Thursday, December 08, 2011

Slavery anyway

I figured out that I am either a slave of my senses, or I can become a slave of Hrishikesha. Now whats better of the two? One gives you the illusion of being in control - the other gives you freedom of a completely new kind. I need discipline to be able to meditate everyday and slowly begin surrender.

For that, I need to be fit. And I need determination. I cant say "oh i'd like to be KC someday." I need to have a more passionate resolve than just that.

I am trying to find a short cut - I'm trying to find a solution through technology. I'm looking for a quick meditation tactic. I'm looking for the right time? I keep forgetting why its important. Keep forgetting why I'd decided to do what I had. I can become happy now. I can start living the mission I've been dreaming of. But its not easy. Its full of challenges. Am I up for it? Am I too chicken? Am I afraid of failure?

There is no better time to start than now. I should start now. Its okay even if there are setbacks. I'll learn as I go. Best way to learn is by making mistakes yourself. Thats the only way you'll never repeat them.

My mind is addicted to day dreams that give me some sense of happiness and keep me going. Those dreams have become the source of my joy. I need to get de-addicted from this escapism. I'm just fooling myself with my wishful thinking.

My consciousness - buzzing with songs and dance steps, buzzing with to-do lists, needs purification. I need to have a routine that allows me to exercise my mind's muscles.

Sunday, November 06, 2011

Deception is easy when its you you want to deceive

Simply wishing that you be able to surrender to your supersoul is not sufficient. There must be discipline in the way you live, discipline in your dietary and eating habits, and regular practice of meditation.

Only then can your body be converted from simply a source of sensual experiences into a conduit for spiritual progress.

My words and value system do not match my actions sometimes. This means that I live in illusion. There is a gap between what I like to think I believe and what I actually believe.
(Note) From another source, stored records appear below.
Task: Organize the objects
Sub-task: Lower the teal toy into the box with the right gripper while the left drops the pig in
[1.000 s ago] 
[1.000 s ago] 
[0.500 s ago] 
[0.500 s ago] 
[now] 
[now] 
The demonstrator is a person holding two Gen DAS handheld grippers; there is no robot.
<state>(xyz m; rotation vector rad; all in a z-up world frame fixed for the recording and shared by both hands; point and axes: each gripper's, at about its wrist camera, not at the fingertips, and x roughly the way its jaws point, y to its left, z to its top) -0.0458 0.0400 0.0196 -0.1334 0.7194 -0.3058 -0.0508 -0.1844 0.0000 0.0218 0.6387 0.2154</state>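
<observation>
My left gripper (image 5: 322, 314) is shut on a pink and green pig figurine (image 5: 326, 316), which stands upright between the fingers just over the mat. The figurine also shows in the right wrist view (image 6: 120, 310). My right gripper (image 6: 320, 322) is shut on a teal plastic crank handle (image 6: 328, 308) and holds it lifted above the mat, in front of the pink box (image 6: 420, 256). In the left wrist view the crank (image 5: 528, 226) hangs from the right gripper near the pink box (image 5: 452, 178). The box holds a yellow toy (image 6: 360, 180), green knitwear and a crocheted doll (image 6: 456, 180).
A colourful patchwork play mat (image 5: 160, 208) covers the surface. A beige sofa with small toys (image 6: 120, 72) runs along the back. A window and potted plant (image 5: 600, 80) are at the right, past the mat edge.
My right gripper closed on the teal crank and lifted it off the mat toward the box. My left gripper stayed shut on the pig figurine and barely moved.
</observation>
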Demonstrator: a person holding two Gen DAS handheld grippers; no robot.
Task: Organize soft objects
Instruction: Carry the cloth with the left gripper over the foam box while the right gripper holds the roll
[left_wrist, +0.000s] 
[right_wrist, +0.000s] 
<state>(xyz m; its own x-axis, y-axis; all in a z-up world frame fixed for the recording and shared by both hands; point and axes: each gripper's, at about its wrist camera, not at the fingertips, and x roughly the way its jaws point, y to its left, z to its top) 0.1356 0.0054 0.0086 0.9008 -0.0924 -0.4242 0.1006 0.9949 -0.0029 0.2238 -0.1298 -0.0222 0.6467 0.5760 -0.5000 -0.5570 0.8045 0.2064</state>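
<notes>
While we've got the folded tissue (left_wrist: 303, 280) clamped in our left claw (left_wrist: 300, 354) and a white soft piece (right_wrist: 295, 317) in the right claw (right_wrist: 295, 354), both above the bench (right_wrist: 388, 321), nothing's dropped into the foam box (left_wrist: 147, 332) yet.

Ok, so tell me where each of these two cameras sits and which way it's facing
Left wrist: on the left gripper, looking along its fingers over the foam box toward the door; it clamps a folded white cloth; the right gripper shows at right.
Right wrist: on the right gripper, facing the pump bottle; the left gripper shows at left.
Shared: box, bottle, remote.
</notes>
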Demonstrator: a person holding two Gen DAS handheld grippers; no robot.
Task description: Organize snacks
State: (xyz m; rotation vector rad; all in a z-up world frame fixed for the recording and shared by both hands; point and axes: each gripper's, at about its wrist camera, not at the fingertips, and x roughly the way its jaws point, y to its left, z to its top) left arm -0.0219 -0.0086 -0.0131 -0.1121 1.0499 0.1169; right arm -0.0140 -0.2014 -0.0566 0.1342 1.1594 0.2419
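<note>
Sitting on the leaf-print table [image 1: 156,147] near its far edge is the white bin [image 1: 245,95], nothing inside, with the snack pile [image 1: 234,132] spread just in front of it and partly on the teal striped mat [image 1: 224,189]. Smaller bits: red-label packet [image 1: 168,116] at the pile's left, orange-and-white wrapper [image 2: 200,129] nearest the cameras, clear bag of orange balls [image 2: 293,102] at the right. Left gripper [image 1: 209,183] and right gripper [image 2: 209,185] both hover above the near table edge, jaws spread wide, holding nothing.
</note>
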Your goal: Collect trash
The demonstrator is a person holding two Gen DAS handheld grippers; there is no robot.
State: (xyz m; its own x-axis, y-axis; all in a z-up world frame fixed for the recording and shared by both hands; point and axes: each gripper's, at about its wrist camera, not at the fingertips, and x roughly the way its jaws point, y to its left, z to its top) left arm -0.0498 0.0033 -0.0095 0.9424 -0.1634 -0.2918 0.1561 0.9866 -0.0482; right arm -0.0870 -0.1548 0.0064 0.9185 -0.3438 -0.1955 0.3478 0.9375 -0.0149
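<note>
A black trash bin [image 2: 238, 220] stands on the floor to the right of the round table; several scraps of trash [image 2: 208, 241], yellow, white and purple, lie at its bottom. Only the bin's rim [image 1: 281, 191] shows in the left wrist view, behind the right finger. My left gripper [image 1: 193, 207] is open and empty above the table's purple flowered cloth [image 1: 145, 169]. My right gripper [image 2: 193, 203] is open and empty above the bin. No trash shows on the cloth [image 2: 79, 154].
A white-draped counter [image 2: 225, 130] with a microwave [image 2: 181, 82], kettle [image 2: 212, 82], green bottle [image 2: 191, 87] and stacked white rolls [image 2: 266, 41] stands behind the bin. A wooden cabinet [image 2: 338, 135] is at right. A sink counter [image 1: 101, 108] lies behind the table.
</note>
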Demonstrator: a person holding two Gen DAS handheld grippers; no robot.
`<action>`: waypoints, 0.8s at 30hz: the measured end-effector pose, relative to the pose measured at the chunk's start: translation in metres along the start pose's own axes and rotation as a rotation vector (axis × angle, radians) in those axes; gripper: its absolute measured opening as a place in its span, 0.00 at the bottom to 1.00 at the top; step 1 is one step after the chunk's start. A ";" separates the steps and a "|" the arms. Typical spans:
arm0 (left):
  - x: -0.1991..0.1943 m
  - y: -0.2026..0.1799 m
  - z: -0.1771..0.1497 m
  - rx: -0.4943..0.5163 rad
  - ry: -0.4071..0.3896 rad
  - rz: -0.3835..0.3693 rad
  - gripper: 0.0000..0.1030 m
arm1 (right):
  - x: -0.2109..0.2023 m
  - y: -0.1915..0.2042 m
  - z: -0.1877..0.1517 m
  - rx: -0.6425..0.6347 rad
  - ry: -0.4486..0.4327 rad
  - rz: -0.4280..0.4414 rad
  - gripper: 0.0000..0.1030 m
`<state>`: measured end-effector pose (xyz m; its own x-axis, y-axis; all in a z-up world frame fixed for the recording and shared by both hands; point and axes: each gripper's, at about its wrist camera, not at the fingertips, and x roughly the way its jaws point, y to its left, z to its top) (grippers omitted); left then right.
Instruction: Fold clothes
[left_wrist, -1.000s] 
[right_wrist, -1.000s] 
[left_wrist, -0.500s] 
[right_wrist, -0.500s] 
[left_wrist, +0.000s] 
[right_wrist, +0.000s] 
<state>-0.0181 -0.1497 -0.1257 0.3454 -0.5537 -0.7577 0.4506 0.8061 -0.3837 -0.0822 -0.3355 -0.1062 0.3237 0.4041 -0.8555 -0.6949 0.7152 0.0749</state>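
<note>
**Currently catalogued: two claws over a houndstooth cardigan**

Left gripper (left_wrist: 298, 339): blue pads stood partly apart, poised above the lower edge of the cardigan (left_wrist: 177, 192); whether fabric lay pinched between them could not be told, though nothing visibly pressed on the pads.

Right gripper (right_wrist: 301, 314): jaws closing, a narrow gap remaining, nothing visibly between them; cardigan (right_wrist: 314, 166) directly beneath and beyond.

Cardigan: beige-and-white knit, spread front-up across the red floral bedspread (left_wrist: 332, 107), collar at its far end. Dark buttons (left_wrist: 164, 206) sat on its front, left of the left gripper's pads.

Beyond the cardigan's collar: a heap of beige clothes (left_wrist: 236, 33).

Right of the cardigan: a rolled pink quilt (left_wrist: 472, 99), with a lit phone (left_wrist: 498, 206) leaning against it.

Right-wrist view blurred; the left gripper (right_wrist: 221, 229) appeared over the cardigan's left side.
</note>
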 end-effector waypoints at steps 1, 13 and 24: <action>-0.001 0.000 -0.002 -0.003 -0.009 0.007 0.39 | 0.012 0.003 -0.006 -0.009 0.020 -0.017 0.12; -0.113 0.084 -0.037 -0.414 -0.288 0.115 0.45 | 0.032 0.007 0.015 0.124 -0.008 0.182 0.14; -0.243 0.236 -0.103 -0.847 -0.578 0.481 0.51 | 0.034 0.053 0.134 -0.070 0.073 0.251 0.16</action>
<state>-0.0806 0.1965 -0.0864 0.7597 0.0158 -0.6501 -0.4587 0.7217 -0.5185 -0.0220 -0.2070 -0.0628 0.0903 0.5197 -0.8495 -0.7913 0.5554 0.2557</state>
How am I deceiving myself?

When my friends talk about "cool" things, which I know will take me away from self-discipline, I ignore my inner beliefs and agree with them about a lot of things in order to conform to the image that society has built for a youngster.

I have somehow given up on myself and lost hope of being able to walk on the challenging path of truth. I consider myself unfit, unready, and weak. Worldly pleasures and the reassuring acceptance from friends and relatives are quite alluring. I want to consider these things the goal of my existence. Why is the greatest passion of my life my greatest failure now? I am trying to "live it up," but I know that great lessons lie in store for me.

I am so used to lip balm that I will be miserable when I don't have access to it. I have set myself up. When misery strikes, I will not be prepared. I will not be able to remain calm and peaceful through life's journey. My myriad likes and dislikes, insatiable desires, and fears will imprison me further in illusion.

I must focus on my goal. I must make honest efforts. No more ignoring what I know is the truth.

I must remind myself of the truth everyday. My sleep seems to erase what I know.